U.S. Bank has had a lot of "single-service loans" on its balance sheet, so for the past few years it has focused on building interconnected loans where clients have multiple service relationships with the bank, Honeycutt said. "That's just a better use of the company's balance sheet because we have more capacity for returns. We're going to get more revenue when we have an interconnected client."

Part of Honeycutt's job is to provide balance sheet appetite and pricing guidance for all loans and deposits, which totaled $382 billion and $513 billion, respectively, at the end of the first quarter of 2025. Last year, she took on the job of building a dashboard for U.S. Bank's corporate, commercial and corporate real estate businesses, which had about $150 billion in loans and $150 billion in deposits in the first quarter.

The dashboard is intended to provide formalized, consistent, detailed information to the business line managers about how their strategies or tweaks to those strategies will impact the overall return for the bank, Honeycutt said. 

"Treasury does not want to make all the decisions for the business lines. What we want to do is help the business lines have the right information — talk to them about the trade-offs and then let the business lines make the trade-offs," she said. "They're closer to the client; they're going to have better insights than we are."

Presenting the information in a standardized, highly visible form makes it more likely that the business lines will incorporate it into their strategies, Honeycutt said.  "We can create all the dashboards, KPIs, reports, pick your word, we can create that all day long.
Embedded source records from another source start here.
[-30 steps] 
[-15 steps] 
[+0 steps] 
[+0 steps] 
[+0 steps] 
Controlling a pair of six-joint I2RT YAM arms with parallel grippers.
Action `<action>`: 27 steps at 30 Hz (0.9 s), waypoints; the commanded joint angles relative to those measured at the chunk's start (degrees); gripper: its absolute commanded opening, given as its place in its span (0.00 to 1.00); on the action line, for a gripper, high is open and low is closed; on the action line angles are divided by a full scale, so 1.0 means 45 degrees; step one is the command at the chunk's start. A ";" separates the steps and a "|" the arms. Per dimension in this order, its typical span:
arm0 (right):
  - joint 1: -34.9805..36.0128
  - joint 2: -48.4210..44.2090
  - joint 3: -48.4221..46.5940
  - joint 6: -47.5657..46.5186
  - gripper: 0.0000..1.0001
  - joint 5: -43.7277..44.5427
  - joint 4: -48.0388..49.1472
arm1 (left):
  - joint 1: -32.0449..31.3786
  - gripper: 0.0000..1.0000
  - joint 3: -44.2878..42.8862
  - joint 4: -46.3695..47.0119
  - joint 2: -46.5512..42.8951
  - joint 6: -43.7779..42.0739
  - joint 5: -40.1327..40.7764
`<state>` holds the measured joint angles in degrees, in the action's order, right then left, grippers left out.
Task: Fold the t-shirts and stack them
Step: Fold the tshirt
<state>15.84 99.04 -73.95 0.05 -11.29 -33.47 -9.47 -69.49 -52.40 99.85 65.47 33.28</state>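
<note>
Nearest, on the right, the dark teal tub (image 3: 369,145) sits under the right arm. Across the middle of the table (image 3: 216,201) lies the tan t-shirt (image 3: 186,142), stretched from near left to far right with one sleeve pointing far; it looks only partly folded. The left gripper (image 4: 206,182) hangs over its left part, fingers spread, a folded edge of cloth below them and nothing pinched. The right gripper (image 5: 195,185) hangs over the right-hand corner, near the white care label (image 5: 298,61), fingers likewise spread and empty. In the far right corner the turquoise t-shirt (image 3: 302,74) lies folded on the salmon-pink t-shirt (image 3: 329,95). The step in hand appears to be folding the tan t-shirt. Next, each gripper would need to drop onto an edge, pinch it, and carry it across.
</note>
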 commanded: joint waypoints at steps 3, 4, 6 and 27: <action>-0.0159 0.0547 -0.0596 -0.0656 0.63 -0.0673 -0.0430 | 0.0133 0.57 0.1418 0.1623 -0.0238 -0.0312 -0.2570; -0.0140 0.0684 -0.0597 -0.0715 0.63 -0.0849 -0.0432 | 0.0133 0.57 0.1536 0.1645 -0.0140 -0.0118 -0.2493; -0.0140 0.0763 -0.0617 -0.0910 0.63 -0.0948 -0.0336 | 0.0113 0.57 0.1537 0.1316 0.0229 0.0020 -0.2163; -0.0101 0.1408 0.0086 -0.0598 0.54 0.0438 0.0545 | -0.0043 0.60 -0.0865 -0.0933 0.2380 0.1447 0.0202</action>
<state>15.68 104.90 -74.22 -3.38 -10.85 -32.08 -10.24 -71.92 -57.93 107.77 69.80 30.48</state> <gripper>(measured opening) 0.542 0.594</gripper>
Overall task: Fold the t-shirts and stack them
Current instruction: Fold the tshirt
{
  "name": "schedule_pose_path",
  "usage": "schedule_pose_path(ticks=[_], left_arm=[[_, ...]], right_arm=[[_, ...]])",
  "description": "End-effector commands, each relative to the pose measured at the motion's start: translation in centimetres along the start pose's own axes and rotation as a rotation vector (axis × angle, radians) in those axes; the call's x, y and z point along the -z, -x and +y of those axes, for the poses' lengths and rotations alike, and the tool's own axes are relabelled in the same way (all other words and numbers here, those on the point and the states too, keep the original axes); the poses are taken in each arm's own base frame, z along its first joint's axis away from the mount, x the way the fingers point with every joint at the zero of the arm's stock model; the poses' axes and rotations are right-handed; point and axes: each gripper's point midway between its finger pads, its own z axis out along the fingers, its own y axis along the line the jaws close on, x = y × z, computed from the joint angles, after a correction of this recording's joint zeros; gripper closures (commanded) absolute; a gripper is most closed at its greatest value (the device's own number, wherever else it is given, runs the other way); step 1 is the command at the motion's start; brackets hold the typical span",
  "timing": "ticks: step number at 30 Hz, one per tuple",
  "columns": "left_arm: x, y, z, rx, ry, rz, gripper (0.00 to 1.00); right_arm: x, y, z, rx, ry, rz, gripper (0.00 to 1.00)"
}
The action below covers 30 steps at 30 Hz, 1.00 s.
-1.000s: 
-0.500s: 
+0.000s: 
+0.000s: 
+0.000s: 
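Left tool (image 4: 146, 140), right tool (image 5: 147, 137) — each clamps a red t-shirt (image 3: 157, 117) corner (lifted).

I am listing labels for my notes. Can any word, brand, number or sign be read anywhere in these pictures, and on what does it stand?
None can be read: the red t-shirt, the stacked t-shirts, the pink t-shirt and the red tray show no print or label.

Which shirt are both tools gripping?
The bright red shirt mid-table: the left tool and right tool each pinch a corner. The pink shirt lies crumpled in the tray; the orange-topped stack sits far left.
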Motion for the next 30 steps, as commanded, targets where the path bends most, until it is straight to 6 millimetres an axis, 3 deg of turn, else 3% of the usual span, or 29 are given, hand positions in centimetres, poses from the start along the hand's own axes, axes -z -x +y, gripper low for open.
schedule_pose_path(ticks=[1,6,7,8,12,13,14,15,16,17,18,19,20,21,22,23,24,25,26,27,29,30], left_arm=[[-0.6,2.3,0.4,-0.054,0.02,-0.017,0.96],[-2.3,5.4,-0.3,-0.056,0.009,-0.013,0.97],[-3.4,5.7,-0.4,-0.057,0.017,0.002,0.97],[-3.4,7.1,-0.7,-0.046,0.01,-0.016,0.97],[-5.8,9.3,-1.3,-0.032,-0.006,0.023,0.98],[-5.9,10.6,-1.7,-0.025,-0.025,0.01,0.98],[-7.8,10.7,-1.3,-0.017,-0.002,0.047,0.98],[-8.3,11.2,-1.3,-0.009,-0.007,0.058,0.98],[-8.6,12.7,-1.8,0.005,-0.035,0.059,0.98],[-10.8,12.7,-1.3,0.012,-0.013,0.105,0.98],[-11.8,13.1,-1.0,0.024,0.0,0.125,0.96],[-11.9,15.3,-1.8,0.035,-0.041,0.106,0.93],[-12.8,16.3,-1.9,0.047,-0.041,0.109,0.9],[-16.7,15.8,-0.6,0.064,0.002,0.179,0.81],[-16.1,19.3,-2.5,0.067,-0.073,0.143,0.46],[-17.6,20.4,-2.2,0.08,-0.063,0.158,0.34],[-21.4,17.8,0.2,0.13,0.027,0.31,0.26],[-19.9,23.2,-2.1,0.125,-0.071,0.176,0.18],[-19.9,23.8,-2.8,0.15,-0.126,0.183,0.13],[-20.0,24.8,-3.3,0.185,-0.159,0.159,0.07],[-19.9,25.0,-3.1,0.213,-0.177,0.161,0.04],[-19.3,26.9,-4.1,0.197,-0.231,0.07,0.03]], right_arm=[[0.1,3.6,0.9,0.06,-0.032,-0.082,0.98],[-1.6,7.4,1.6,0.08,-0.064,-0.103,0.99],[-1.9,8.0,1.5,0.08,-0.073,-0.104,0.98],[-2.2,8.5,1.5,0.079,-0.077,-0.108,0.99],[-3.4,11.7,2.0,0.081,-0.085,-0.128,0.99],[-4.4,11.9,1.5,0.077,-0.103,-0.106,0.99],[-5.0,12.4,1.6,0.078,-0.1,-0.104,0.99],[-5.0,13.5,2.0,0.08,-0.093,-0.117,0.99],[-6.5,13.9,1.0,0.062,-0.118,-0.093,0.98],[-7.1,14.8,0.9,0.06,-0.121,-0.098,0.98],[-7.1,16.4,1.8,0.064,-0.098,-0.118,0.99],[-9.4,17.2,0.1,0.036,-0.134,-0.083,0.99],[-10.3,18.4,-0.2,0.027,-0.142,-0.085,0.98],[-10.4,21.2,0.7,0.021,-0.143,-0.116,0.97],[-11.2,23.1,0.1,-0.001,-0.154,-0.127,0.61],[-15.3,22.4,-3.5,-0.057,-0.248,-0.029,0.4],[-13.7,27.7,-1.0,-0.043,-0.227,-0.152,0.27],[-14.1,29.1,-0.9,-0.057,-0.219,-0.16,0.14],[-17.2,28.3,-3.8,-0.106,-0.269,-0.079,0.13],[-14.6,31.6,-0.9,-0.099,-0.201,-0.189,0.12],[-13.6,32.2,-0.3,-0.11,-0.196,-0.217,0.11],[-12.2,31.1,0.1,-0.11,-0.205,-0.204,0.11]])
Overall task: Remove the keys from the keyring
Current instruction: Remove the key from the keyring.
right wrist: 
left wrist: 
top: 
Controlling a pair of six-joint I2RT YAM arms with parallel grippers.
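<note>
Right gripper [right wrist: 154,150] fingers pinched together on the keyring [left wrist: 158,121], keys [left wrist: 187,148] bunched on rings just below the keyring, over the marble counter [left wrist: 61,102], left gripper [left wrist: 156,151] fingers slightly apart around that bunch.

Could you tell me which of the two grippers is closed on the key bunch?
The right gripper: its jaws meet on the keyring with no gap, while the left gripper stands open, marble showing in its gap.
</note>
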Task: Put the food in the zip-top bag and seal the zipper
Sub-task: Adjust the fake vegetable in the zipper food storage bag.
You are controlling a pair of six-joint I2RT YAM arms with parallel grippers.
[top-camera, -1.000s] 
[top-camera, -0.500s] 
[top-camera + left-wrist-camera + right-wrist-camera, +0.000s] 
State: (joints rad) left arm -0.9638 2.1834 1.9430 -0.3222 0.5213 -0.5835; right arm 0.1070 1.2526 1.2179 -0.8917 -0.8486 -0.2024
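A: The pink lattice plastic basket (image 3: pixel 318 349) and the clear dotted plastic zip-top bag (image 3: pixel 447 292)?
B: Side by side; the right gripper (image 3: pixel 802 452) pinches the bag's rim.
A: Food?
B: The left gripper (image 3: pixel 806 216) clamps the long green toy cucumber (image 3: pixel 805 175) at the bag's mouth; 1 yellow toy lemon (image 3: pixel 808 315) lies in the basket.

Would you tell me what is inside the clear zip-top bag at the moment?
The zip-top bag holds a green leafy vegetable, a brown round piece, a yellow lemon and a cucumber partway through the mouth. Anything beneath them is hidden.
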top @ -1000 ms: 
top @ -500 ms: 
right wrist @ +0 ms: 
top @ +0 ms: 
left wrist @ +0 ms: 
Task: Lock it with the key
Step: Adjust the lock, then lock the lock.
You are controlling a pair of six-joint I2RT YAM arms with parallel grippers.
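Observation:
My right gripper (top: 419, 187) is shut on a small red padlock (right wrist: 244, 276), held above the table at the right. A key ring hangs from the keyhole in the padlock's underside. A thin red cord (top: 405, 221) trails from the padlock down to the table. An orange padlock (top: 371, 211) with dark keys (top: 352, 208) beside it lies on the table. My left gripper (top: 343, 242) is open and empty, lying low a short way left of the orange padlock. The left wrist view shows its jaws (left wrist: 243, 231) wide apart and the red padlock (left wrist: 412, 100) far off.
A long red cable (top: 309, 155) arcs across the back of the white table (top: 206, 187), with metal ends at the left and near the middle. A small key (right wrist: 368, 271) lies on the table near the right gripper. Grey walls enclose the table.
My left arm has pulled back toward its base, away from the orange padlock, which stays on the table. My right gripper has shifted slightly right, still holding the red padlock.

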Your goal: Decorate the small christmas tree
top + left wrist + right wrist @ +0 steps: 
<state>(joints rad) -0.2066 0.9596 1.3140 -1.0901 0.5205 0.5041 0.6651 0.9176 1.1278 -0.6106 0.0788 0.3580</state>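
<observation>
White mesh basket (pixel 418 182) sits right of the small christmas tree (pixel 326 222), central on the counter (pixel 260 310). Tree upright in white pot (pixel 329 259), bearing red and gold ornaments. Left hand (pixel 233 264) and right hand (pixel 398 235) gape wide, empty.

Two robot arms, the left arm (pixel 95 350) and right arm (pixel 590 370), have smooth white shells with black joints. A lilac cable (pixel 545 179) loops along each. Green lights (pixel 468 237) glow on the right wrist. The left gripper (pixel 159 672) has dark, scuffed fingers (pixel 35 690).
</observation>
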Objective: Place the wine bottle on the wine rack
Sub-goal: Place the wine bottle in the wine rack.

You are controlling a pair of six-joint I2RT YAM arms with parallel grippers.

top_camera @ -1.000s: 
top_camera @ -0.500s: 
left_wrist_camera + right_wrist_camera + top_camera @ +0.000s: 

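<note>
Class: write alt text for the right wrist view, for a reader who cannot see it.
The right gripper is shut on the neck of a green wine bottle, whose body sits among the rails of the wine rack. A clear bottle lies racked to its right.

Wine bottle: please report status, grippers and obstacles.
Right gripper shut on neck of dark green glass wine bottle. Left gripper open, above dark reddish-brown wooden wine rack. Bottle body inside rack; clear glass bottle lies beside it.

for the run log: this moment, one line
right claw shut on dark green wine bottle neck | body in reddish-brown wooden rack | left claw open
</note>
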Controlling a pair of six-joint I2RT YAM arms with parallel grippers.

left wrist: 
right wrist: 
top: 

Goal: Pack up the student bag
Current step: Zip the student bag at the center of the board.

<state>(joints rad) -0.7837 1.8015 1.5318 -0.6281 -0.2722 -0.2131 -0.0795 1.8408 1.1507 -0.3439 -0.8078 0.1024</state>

The real question is: Does the business understand it, do they believe it and do they use it?"

As she prepares for potential leadership positions, Honeycutt said that mental practice reps can be valuable — a lesson she learned playing sports in high school. She describes herself as "five-foot-two and very slow," so she was used to doing mental reps on the bench.

"We don't get a lot of opportunities in banking to just practice on things, but if there's a question, a situation, we can take a quick pause and say: 'How would I have answered that if that question came to me?' Or,  'What would I do in this situation?' and try to make sure that you're pushing yourself to continue to think about: How would I solve this?" Honeycutt said. "As you get the bigger opportunity, yes, you don't have the live repetition or the live practice. But you've thought about it and you're at least comfortable in how your approach is going to be."